Kansas made national news Thursday night when PBS NewsHour reporter Paul Solman used us as a recent example of trickle-down economics.
Solman, formerly of the Harvard Business School, regularly reports on business and economics news.
In Thursday’s report, Solman interviewed State Sen. Ty Masterson, State Rep. Melissa Rooker, and Duane Goossen, former state budget director for three administrations, Republican and Democrat.
Of the three, Masterson was the outlier by defending the drastic tax cuts of 2012 and saying they should have been given more time to do their magic.
Rep. Rooker reminded listeners that legislators cut the state budget nine times in order to get expenses to meet the drastically reduced revenues. Rooker maintained the cuts severely affected the quality of the programs and services the state could provide.

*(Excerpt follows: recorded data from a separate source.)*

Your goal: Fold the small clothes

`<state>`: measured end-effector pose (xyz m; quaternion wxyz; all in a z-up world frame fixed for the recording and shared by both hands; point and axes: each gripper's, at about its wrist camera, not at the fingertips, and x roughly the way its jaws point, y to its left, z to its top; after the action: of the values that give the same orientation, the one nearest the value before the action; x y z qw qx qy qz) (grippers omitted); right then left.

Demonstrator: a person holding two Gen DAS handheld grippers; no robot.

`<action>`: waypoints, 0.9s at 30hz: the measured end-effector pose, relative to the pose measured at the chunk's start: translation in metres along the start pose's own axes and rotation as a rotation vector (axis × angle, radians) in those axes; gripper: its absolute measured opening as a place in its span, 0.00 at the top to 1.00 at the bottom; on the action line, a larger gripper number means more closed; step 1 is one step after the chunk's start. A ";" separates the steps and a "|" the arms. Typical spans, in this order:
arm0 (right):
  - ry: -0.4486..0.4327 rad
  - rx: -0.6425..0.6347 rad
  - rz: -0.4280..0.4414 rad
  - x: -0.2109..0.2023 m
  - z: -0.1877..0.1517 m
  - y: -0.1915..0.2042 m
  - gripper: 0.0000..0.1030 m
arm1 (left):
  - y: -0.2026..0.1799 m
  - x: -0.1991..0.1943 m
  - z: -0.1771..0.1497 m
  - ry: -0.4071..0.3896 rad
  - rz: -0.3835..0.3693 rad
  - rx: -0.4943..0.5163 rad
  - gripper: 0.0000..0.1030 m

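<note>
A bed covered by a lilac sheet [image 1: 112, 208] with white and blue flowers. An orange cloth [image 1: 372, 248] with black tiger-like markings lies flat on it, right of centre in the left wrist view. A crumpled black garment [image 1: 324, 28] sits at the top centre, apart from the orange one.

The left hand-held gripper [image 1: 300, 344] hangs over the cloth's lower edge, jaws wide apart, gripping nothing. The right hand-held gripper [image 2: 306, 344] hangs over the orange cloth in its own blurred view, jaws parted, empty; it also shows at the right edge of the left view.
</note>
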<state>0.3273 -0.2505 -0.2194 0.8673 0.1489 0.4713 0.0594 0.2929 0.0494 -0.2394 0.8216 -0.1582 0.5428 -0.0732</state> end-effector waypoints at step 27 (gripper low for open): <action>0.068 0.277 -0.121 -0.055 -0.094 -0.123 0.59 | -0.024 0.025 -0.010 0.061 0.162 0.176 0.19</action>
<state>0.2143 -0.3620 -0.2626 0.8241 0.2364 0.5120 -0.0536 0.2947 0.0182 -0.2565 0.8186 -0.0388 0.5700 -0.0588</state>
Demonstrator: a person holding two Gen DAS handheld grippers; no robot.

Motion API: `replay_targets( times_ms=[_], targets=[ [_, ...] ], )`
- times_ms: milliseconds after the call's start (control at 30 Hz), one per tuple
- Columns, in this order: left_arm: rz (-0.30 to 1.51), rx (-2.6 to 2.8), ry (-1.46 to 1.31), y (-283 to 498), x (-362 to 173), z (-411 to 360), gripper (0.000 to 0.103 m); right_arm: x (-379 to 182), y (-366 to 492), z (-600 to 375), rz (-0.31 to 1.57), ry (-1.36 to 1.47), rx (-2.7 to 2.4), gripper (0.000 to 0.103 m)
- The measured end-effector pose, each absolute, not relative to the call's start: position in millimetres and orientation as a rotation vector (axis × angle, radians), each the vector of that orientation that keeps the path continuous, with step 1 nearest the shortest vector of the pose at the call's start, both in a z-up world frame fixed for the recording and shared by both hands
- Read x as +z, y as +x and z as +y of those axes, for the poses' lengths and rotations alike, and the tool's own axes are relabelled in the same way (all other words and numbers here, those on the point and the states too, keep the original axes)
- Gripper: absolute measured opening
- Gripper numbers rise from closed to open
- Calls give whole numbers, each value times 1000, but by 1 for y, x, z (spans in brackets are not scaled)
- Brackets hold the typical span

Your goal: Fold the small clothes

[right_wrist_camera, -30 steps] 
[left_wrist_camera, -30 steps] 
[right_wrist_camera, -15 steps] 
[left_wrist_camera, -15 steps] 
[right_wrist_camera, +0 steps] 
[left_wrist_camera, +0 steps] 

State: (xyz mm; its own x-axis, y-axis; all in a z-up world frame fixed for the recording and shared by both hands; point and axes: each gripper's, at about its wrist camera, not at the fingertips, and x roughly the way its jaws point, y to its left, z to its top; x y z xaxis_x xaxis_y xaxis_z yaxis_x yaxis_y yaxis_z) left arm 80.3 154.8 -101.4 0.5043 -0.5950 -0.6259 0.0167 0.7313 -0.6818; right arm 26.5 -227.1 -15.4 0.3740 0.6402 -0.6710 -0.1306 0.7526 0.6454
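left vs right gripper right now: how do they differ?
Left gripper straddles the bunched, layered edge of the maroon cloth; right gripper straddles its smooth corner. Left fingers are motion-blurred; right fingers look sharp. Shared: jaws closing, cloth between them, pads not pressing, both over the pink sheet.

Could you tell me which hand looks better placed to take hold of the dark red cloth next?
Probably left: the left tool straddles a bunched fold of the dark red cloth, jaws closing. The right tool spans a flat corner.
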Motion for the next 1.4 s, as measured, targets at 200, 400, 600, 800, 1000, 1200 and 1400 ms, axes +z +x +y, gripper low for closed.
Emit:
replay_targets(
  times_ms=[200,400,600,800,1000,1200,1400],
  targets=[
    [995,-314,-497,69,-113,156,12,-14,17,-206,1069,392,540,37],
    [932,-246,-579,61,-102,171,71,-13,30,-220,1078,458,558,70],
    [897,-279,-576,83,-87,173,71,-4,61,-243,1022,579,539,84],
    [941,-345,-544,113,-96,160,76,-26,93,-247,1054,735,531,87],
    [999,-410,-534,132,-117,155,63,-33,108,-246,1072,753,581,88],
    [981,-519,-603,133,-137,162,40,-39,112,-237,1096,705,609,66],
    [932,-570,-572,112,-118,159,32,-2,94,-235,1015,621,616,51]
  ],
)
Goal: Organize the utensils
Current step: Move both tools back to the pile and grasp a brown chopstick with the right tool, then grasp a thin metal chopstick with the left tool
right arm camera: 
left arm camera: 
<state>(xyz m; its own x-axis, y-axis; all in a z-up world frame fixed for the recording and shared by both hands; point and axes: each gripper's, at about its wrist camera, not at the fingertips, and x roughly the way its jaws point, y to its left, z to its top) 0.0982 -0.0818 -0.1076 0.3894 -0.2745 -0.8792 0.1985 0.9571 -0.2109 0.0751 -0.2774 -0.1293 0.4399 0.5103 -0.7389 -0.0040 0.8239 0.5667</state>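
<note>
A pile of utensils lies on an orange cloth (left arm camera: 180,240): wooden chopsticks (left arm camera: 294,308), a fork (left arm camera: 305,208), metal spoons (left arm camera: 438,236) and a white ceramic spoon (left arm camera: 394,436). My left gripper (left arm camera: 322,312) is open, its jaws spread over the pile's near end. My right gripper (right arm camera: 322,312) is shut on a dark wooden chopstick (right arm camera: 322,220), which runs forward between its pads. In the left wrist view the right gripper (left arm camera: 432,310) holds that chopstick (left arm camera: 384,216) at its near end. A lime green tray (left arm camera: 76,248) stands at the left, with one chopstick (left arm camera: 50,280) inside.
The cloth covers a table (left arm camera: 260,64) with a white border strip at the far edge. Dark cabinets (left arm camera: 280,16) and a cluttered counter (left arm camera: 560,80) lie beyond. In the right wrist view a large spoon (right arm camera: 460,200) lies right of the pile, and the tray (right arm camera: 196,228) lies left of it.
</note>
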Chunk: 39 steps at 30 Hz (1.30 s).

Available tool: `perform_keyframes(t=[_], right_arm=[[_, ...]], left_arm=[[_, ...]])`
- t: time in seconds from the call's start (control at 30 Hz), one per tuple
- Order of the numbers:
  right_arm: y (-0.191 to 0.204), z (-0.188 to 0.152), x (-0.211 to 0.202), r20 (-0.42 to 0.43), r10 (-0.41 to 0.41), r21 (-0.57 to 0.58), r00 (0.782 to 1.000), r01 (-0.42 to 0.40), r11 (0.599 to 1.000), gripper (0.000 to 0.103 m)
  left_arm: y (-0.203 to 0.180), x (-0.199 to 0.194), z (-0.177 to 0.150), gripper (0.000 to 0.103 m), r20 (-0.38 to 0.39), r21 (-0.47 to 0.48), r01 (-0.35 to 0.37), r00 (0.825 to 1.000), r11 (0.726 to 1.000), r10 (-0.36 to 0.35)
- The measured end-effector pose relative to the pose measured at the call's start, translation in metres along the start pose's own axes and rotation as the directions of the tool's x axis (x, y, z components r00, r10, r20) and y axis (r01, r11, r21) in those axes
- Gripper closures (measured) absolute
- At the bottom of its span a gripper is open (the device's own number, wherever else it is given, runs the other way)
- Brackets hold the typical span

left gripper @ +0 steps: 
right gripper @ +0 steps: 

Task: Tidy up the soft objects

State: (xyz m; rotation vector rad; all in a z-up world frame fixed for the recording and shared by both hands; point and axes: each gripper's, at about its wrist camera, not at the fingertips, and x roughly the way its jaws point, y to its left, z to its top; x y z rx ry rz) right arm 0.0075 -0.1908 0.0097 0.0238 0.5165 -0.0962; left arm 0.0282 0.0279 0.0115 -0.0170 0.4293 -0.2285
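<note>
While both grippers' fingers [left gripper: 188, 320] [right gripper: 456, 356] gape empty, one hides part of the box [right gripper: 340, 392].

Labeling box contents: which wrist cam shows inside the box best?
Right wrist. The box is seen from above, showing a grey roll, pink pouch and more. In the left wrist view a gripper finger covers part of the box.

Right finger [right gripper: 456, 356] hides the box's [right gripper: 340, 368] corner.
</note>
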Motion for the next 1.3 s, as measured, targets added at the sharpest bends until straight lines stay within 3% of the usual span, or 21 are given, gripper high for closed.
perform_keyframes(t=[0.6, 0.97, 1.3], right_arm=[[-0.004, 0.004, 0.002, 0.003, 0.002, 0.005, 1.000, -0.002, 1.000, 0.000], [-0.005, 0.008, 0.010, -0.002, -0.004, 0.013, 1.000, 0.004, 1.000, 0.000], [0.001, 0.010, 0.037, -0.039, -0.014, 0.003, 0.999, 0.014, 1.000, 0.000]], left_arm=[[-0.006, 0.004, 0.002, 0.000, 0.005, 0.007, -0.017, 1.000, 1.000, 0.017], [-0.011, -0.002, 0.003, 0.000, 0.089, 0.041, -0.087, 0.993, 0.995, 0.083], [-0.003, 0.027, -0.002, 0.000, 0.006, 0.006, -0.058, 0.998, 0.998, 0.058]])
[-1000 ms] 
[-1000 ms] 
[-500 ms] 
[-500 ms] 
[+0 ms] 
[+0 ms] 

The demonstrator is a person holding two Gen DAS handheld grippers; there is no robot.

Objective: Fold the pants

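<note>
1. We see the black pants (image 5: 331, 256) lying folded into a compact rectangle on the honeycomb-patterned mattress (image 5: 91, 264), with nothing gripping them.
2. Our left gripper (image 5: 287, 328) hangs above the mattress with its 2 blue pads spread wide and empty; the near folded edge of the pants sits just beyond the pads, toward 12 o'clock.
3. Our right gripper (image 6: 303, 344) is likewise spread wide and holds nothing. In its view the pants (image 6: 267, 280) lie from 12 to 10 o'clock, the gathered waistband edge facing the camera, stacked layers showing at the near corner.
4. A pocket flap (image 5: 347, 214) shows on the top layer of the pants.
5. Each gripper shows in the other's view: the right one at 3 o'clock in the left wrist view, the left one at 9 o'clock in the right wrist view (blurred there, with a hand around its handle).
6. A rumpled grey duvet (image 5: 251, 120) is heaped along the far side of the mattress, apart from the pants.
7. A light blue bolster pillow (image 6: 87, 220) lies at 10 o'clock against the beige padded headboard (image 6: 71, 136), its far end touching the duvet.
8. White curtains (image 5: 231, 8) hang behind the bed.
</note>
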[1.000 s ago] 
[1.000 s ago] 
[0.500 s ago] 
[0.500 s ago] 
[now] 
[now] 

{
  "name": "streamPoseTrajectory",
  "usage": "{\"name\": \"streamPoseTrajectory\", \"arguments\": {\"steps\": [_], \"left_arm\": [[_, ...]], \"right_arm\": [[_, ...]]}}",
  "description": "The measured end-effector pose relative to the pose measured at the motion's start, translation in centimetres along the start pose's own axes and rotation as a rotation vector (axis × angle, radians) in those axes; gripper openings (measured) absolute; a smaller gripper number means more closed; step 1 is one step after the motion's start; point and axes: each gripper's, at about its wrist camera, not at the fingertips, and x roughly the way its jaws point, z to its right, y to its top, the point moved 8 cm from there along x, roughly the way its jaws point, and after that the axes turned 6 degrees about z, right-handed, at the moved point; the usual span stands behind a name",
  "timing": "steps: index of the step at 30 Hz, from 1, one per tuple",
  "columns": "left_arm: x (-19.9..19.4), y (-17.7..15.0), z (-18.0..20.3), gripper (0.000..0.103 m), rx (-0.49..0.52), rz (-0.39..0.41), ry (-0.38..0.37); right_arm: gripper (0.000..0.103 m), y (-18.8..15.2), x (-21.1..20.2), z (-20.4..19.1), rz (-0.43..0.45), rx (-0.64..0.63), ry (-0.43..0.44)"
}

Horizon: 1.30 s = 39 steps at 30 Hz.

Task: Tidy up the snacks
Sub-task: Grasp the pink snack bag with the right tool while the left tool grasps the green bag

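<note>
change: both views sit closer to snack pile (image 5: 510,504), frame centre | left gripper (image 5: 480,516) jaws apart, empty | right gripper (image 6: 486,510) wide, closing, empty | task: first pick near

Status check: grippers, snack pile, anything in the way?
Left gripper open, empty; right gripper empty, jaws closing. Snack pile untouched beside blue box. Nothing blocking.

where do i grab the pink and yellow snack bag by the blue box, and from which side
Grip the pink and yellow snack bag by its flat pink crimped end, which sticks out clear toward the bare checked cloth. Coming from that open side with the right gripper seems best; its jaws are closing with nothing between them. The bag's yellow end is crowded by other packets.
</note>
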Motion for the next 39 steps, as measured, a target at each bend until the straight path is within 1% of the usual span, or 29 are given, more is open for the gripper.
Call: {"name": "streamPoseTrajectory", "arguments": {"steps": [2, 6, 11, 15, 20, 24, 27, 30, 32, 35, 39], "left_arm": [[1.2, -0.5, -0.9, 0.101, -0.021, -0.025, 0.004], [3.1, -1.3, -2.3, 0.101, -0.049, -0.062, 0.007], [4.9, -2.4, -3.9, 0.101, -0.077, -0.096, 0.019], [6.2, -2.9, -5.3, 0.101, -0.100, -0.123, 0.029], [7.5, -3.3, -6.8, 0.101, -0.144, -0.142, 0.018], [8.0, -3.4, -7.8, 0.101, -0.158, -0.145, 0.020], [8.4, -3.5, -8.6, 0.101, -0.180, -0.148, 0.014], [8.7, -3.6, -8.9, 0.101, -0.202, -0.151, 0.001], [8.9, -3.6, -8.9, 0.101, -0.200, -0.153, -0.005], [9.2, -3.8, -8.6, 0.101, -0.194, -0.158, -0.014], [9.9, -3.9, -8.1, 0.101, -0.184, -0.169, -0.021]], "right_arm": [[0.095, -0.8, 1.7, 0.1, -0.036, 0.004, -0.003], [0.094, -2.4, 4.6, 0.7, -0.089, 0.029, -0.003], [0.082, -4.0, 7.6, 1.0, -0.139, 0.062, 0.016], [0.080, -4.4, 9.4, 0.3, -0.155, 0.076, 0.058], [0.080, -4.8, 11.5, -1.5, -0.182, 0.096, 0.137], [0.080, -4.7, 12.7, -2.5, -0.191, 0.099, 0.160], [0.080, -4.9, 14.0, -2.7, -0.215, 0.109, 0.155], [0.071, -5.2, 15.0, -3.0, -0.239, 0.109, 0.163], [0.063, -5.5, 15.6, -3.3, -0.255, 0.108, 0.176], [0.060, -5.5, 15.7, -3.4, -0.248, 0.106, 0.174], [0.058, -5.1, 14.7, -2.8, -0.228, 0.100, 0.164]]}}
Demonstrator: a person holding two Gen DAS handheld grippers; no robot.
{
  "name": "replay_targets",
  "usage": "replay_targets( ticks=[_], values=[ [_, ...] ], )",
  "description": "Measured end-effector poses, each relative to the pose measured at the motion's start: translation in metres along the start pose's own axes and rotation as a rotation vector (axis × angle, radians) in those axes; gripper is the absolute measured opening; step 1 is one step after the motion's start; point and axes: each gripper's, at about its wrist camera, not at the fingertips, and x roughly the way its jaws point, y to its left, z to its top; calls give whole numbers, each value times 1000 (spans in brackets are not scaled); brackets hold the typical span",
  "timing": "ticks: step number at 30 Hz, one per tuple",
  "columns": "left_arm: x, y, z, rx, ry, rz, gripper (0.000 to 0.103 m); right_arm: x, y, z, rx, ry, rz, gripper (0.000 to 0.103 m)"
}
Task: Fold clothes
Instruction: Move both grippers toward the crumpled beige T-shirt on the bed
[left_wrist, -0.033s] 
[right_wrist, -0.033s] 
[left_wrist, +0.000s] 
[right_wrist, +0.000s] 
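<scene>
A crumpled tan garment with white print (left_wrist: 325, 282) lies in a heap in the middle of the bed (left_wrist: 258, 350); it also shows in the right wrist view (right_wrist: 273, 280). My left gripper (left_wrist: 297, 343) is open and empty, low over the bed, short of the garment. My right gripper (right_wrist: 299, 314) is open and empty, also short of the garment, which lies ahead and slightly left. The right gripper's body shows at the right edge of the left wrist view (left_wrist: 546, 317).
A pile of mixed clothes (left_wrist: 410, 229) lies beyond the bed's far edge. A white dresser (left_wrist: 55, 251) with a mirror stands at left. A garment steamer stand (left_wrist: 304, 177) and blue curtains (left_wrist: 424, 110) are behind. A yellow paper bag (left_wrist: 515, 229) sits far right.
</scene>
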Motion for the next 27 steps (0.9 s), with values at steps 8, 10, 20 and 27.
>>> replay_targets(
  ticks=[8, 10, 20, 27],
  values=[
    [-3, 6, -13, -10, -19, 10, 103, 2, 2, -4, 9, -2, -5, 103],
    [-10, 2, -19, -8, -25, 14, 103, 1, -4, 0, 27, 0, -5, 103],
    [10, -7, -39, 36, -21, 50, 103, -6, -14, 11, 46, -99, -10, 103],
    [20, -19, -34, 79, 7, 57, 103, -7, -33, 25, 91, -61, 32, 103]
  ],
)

“What has always been a draw for Kansas is the quality of life, the stability here, [the] excellence of our public school system. By cutting into those basics, we really have shot ourselves in the foot,” she said.
Goossen said that as soon as the tax cuts took effect, the state’s income dropped precipitously; by $700 million, or 25 percent, throwing the state into a budget crisis.
MASTERSON then let the other proverbial shoe drop.
For the tax cuts to truly work, he said, the state should have made even more funding cuts to programs and services such as public education, both K-12 and higher ed, less funding for road and bridge maintenance, state correctional facilities, state hospitals, children’s health programs, etc.
Masterson went so far as to say that Kansas is in need of “bariatric surgery,” our government is so bloated.
Personally, Masterson is not noted for his business acumen.
In 2012, his construction company went belly up and he was forced to file for bankruptcy.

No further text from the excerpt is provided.